I did not find anything about escaping the template. The definition for StringNoWhitespaceType is: <!-- String without white spaces --> <xs:simpleType name="StringNoWhitespaceType"> <xs:restriction base="xs:string"> <xs:pattern value="[^\r\n\t \p{Z}]*"/> </xs:restriction> </xs:simpleType> The pattern excludes spaces (tabs, new lines, etc) and any other type of delimiters (\p[{Z}). I think the parser should check the id field for those and reject the representation if the id is not properly formatted. Failure to do so might lead to difficult to debug bugs later on.
So what is allowed here? Any other character and we should URI-escape it? Or only alphanum ASCII? Or ...? Seems like a gap in the spec :)
All the standard says is this: " The identifier shall not contain whitespace characters. If used in the template-based URL construction as defined in 5.3.9.4.4, the string shall only contain characters that are permitted within an HTTP-URL according to RFC 1738. " So there is a mandatory requirement (no whitespaces) and an additional one if a template is using it as an identifier.
So should we also check if things are valid URI components?
I propose to check in the xml parser (gst_mpdparser_parse_representation_node) the fact that the representation id does not contain spaces. Maybe add a new function gst_mpdparser_get_xml_prop_string_no_whitespace and use that. Then, in the gst_mpdparser_build_URL_from_template we can check that the id string contains only "characters that are permitted within an HTTP-URL according to RFC 1738."
Sounds reasonable.
Created attachment 313751 [details] [review] forbid whitespace in id attribute
Created attachment 313752 [details] [review] validate id field as per RFC 1738, HTTP URL type
From what I can find, \p{Z} includes non ASCII whitespace (eg, non breaking space). I'm not sure whether that applies here. There's also a huge amount of stuff that can be considered whitespace, like BOMs, l2r/r2l switches, etc. I kept the patch to ASCII/byte whitespace.
Review of attachment 313751 [details] [review]: ::: ext/dash/gstmpdparser.c @@ +307,3 @@ + +static gboolean +validate_nows (const char *s) please rename to validate_no_whitespace @@ +313,3 @@ + +static gboolean +gst_mpdparser_get_xml_prop_string_nows (xmlNode * a_node, please rename to gst_mpdparser_get_xml_prop_string_no_whitespace
Review of attachment 313752 [details] [review]: please add some unit tests for this. ::: ext/dash/gstmpdparser.c @@ +2910,3 @@ + return FALSE; + if (*s == '%') { + /* returns FALSE for NUL, so safe for strings that end early */ I don't understand this comment. What does "end early" mean? @@ +2911,3 @@ + if (*s == '%') { + /* returns FALSE for NUL, so safe for strings that end early */ + if (!g_ascii_isxdigit (s[1]) || !g_ascii_isxdigit (s[2])) wouldn't s[1] and s[2] cause an out of bounds access if the string ends with "%" ?

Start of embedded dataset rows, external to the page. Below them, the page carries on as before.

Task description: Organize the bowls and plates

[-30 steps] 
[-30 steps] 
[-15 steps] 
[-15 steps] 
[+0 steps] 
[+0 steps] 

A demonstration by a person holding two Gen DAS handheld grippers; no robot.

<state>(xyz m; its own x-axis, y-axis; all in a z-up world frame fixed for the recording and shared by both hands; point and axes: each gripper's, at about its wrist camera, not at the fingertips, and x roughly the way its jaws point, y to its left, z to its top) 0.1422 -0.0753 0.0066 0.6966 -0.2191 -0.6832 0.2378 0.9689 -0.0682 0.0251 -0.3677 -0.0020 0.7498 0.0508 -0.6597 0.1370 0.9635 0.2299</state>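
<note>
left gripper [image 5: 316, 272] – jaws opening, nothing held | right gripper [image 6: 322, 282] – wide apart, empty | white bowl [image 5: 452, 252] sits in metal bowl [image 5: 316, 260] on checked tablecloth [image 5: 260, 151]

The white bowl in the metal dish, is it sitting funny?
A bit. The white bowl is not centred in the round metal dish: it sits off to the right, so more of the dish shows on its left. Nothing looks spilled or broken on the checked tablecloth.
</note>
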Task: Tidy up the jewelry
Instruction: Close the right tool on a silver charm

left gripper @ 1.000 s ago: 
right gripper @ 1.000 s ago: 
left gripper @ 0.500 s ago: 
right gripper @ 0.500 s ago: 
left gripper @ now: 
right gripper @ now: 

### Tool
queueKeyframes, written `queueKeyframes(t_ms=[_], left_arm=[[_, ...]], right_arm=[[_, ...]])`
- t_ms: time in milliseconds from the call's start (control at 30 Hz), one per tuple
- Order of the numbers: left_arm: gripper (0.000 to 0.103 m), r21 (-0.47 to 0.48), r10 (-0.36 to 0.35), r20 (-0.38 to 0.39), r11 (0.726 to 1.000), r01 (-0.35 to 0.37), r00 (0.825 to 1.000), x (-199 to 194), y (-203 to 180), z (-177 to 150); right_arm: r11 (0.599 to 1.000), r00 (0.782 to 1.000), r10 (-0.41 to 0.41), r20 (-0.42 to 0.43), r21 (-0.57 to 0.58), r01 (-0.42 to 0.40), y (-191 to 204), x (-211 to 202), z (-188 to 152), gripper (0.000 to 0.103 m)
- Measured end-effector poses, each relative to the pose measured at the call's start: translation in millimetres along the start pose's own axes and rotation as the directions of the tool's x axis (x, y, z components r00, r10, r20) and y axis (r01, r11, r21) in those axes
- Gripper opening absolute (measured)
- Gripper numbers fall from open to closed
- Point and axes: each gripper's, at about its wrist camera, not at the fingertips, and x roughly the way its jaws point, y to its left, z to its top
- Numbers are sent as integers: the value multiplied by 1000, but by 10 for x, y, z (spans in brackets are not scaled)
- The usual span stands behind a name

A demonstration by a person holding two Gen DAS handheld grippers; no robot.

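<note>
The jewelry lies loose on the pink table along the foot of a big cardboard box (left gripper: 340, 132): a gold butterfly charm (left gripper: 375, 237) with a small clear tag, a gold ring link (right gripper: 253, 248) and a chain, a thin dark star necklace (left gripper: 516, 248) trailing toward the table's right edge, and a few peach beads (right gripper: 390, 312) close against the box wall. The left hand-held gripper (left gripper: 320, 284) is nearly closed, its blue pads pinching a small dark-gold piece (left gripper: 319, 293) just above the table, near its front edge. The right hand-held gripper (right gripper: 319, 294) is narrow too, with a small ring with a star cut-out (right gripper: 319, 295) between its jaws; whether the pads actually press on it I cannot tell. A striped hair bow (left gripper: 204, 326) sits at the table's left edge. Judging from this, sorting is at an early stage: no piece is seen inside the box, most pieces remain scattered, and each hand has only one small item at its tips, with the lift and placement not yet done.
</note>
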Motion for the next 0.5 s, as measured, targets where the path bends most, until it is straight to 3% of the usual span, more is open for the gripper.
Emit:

Created attachment 313795 [details] [review] forbid whitespace in id attribute
(In reply to Vincent Penquerc'h from comment #15) > Created attachment 313795 [details] [review] [review] > forbid whitespace in id attribute looks good.
"end early" means a NUL bedore two hexadecimal characters. s[1] and s[2] do not cause an out of bounds access since if s[1] is NUL, then g_ascii_isxdigit (s[1]) is FALSE, and || will not evaluate the second part, where s[2] might lie in unallocated memory (s[1] never can, since the string should NUL terminated). This is what the comment means, but it apparently is not clear, so I will restate it. I will add tests too.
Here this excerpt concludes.